Give "Love" on Christmas
Today, I have decided to open myself up again. I thought it's Christmas and it's almost impossible for me not to reach out to some people close to my heart.
So this morning, I hurried to work to get my last batch of presents distributed. They're of small values really but it delights me to send my message of appreciation across.
I remember about the same time last year, I celebrated my late birthday and Christmas dinner with my favorite kids in my hometown. Every year, I try to make as many kids happy as I can even with just the jolly meals they could feast on. I always get reminded of what genuine appreciation means through them. It breaks my heart to see a few of them eat half of their food and leave the rest for their siblings at home. If only I could give more. But their smiles are all I need to get me going and strive even more to come back for another happy feast together in the next year.

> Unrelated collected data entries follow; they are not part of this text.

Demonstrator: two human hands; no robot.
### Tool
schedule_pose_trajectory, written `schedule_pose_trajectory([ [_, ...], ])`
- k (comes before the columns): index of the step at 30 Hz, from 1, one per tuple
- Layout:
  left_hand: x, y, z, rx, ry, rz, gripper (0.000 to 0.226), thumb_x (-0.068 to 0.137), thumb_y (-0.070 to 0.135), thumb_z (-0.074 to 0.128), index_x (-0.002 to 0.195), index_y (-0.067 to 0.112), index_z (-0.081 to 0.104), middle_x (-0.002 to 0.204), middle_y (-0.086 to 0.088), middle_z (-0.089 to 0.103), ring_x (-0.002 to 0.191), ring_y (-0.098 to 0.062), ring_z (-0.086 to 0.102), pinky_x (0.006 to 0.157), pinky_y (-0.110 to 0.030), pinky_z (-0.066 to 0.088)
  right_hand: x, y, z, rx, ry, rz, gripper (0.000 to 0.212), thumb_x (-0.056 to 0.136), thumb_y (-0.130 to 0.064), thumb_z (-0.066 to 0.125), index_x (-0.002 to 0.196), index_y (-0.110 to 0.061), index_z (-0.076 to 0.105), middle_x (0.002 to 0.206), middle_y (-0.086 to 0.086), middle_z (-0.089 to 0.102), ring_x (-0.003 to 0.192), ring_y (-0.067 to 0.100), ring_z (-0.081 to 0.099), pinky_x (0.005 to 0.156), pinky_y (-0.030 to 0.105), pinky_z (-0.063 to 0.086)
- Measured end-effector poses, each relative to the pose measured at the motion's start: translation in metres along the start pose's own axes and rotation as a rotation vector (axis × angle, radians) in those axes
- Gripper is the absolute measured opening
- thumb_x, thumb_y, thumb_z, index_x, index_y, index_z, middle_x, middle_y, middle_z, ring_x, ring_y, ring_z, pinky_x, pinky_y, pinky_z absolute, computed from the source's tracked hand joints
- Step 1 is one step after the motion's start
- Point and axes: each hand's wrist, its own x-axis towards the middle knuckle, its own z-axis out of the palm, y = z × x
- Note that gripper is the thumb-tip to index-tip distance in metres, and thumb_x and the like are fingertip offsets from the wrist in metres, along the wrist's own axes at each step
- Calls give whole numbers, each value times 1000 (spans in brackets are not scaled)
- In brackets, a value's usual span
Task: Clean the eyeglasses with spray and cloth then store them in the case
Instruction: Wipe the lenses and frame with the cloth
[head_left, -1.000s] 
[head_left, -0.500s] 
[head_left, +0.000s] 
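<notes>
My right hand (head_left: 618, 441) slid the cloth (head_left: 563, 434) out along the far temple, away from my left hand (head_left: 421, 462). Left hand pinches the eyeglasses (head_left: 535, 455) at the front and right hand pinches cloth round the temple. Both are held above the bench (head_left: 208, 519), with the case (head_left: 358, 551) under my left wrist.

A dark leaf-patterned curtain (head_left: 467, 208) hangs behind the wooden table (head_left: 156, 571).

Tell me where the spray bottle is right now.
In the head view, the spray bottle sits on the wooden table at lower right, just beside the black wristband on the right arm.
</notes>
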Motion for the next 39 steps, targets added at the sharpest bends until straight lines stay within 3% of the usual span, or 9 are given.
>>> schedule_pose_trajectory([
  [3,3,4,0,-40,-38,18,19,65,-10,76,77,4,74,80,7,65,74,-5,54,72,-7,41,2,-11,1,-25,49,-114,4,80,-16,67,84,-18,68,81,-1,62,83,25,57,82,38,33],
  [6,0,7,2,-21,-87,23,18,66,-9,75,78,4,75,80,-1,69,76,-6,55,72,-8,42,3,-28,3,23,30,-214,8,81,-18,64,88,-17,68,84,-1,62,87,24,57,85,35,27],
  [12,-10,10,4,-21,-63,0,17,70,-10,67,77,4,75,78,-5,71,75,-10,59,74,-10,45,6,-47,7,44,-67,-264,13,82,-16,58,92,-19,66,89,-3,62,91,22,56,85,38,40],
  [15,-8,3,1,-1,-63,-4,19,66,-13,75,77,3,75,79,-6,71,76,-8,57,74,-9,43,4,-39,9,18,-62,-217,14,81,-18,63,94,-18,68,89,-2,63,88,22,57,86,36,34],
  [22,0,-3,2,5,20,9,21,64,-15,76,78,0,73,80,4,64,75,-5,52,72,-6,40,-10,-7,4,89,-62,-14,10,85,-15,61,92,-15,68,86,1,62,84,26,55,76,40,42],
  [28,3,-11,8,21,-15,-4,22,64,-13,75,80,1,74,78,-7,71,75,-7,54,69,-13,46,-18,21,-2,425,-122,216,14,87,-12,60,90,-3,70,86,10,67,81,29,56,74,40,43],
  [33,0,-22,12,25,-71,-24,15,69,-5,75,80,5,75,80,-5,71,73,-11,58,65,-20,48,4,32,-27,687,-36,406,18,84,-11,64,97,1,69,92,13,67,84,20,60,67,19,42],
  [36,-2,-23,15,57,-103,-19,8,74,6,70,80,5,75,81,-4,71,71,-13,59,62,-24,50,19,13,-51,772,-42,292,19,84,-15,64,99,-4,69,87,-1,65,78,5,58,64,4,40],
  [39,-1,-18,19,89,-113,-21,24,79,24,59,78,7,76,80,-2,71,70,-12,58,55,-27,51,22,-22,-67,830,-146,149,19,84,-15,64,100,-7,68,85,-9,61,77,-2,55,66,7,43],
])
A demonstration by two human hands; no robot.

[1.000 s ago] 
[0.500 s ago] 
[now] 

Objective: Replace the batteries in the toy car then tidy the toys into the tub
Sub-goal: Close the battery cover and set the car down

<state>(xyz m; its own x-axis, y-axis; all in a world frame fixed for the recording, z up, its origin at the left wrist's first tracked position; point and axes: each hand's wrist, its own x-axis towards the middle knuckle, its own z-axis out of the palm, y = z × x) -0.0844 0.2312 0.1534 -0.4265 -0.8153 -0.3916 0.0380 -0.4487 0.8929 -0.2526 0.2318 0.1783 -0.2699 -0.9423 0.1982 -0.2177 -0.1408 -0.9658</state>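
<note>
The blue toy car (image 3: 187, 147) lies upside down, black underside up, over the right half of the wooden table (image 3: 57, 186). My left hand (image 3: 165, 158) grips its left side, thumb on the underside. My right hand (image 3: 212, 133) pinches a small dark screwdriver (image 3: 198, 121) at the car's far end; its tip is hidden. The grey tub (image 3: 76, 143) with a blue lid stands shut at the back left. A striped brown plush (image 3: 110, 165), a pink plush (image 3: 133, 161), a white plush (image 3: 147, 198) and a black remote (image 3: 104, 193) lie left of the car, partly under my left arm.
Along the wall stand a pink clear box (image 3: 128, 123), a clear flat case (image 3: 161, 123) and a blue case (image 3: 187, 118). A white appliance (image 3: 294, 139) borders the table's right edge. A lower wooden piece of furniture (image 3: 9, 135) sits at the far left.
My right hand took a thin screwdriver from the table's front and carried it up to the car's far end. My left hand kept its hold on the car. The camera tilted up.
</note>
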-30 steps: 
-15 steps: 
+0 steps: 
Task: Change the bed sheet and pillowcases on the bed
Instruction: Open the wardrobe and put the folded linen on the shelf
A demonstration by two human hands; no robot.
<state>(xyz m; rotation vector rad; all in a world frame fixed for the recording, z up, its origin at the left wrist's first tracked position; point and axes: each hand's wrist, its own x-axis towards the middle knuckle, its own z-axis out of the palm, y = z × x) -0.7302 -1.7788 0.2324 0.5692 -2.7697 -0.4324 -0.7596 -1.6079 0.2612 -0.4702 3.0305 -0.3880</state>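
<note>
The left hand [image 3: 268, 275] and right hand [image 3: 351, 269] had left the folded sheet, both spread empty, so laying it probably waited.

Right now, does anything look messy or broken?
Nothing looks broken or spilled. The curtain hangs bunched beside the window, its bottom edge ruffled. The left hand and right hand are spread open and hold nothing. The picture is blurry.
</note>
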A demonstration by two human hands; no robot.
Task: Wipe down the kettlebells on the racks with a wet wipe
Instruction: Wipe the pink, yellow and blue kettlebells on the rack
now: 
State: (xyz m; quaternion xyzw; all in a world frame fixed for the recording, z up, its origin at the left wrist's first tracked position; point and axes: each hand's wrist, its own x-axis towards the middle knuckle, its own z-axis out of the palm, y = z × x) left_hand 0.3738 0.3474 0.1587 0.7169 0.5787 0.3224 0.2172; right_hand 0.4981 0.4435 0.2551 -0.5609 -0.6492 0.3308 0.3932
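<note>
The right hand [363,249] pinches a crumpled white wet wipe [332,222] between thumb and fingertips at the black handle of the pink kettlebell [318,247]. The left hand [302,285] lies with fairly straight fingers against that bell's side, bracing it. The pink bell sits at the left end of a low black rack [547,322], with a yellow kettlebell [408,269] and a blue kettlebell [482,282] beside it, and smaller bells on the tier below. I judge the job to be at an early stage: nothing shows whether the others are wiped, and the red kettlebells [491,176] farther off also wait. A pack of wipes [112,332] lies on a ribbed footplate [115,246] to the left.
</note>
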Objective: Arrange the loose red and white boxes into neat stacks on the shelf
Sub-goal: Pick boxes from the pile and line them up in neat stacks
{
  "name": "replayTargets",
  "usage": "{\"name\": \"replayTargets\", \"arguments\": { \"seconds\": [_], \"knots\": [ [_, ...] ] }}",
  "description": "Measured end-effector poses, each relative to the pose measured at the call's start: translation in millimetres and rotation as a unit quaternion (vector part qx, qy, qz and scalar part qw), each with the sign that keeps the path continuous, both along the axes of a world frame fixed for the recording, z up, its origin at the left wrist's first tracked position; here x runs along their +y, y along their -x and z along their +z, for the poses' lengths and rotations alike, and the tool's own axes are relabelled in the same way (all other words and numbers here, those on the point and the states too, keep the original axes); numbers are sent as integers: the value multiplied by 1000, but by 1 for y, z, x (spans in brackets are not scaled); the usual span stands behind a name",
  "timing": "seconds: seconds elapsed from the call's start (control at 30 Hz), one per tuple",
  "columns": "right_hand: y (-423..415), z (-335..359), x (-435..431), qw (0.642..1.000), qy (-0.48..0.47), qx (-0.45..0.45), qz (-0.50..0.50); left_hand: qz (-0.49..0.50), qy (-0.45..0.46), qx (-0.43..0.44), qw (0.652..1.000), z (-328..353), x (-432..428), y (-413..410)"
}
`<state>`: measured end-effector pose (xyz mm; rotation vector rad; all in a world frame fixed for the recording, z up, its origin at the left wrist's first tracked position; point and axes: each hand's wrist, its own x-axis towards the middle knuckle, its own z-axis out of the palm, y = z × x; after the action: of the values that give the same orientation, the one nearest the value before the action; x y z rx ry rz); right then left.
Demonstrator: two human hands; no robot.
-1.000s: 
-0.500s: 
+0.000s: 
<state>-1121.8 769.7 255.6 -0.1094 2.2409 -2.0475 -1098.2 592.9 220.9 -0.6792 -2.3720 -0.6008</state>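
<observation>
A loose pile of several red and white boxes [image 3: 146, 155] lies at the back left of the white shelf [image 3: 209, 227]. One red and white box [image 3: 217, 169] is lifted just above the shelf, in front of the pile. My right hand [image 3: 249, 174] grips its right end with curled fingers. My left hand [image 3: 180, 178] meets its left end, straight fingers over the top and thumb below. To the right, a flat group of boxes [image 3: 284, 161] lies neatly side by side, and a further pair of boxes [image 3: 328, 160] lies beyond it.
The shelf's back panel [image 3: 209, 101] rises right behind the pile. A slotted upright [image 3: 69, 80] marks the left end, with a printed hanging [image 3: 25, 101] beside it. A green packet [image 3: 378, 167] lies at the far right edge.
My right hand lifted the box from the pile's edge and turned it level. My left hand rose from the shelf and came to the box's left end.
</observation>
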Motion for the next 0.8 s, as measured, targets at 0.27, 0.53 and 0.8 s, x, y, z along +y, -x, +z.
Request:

During these past few days I have been pondering on the best gifts to give to people I love. Yes, my primary language of love is giving gifts. Don't be surprised. I love giving gifts. It makes me happy. But lately, I have kept myself away from the people I care for. I have been out of reach. So this morning, a close friend messaged me saying how much she missed the normal "me". Another left me a whatsapp voicemail of her singing "I will be here". Messages like those warm my heart. Then I realized that the best gift I could share to my loved ones is myself, no less. All the love I could give in however way I can, be it through the voicemails I leave, messages of me checking on them or the corny jokes I would crack randomly. Ok, I miss my normal self now, I must admit. So tonight I prayed that I would never get tired of loving and caring for the people who matter to me as well as those in however way I can help.